WORK REQUEST
Each and every line of the data must appear exactly as given.

PROVIDED MATERIAL
▼▼▼

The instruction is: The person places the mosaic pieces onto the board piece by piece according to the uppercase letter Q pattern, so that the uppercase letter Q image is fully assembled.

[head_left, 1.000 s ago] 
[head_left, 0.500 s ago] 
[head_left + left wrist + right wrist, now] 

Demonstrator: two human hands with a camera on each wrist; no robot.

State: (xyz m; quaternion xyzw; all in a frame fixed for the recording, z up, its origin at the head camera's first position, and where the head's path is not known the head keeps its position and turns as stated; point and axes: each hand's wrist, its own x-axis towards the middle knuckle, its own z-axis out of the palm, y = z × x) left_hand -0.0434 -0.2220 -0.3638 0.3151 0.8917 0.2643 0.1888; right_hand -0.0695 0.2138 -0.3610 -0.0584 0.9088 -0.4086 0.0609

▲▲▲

TASK ANSWER
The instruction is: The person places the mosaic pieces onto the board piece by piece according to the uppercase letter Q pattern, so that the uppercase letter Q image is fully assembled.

[head_left, 1.000 s ago] 
[head_left, 0.500 s ago] 
[head_left + left wrist + right wrist, now] 

Demonstrator: two human hands with a camera on each wrist; no robot.

State: (xyz m; quaternion xyzw; all in a frame fixed for the recording, z up, its origin at the head camera's first position, and where the head's path is not known the head keeps its position and turns as stated; point and axes: each hand's wrist, its own x-axis towards the middle knuckle, its own z-axis out of the palm, y = z × x) left_hand -0.0434 -0.2220 -0.3638 0.3151 0.8917 0.2643 0.1888; right_hand -0.0695 0.2138 -0.3610 -0.0584 0.9088 -0.4086 0.0609

The response to the exercise is now finished.